Australian Centre for Visual Technologies Blog


Michael Brown seminar
December 11, 2009, 1:36 am
Filed under: events

On 26 Nov, Dr Michael Brown from the National University of Singapore presented a seminar at the ACVT titled ‘Interactive computer vision: Exploiting meaningful interaction in computer vision applications’:

A dark secret in the computer vision and image processing research community is the heavy reliance on magic numbers by our algorithms. Magic numbers often manifest themselves as algorithmic parameters that must be tuned before satisfactory results can be obtained. This over reliance on parameter tuning stems, in part, from the long-standing dogma that computer vision algorithms should be fully automated. Interestingly, requiring the user to tune parameters, most of which have no intuitive meaning to the task at hand, is far from automatic. In fact, it is a major stumbling block when building real world computer vision applications.
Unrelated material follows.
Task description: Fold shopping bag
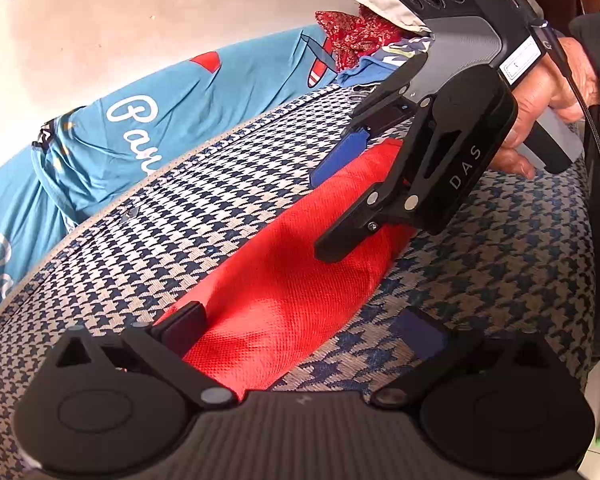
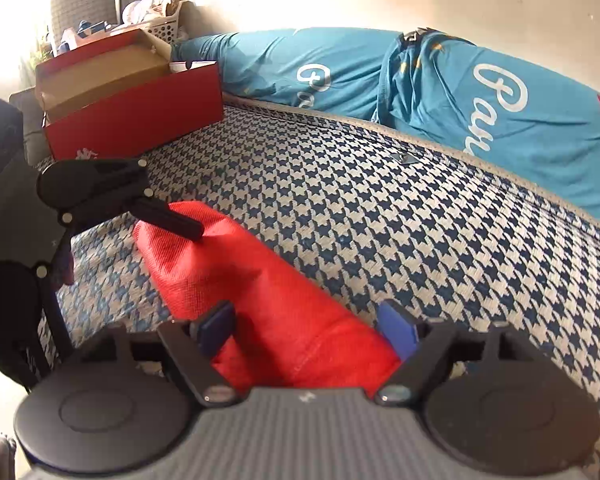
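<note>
The red shopping bag lies as a long, narrow band across the houndstooth-patterned mattress, already doubled lengthwise by the look of it, with one end near each hand-held gripper. It looks like non-woven fabric: a fine dimpled weave, matte, thin and limp, with soft creases rather than sharp ones. I'd judge it very light and floppy, so it will sag and spring open unless pinched right through all its layers; the stitched hem at the end by the right hand-held gripper seems the firmest place to take hold, and the corners at the far end the next best.

That right gripper stands wide, its blue pads either side of the bag's end, not pressing on it as far as I can tell. The left hand-held gripper is also spread, one finger on the bag's left edge and the other off to the right over bare mattress; whether the left finger actually touches the cloth is hard to say from here.

The mattress cover is coarse and grippy-looking, which should keep the bag from sliding. Along the far side runs teal bedding with white script, soft and rumpled, and a red cardboard box sits at the far left.
</note>
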### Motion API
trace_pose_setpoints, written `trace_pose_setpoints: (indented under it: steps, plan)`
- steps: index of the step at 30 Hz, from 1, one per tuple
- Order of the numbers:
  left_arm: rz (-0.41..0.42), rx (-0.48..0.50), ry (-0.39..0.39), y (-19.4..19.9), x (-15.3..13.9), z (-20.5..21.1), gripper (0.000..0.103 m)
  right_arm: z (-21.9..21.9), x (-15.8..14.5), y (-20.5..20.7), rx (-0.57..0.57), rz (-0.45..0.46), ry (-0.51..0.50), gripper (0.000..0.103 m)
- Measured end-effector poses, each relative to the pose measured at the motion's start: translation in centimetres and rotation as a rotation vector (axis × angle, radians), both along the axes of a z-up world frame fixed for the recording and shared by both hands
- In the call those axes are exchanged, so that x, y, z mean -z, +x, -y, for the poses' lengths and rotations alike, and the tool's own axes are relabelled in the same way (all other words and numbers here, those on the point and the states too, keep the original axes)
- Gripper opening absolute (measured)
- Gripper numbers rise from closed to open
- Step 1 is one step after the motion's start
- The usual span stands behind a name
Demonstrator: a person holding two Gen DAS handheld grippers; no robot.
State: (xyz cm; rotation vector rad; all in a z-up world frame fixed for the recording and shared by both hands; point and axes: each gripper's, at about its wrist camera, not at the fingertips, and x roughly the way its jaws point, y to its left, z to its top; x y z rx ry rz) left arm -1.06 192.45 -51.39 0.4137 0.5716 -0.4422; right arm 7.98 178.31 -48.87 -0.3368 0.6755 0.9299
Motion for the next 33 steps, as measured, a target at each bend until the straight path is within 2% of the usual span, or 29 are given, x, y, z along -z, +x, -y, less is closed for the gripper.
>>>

In this talk, I will advocate that for many computer vision and image processing applications magic numbers can be avoided if we instead exploit the user’s help via meaningful interaction. This approach to solving problems has been termed interactive computer vision and has proven effective in many tasks such as segmentation, matting, and image repair. Specifically, I discuss several examples from our own research that have transformed problems either too difficult to automate or heavily reliant on parameter tuning into applications that now rely only on simple, and easy to understand, interaction supplied by the user.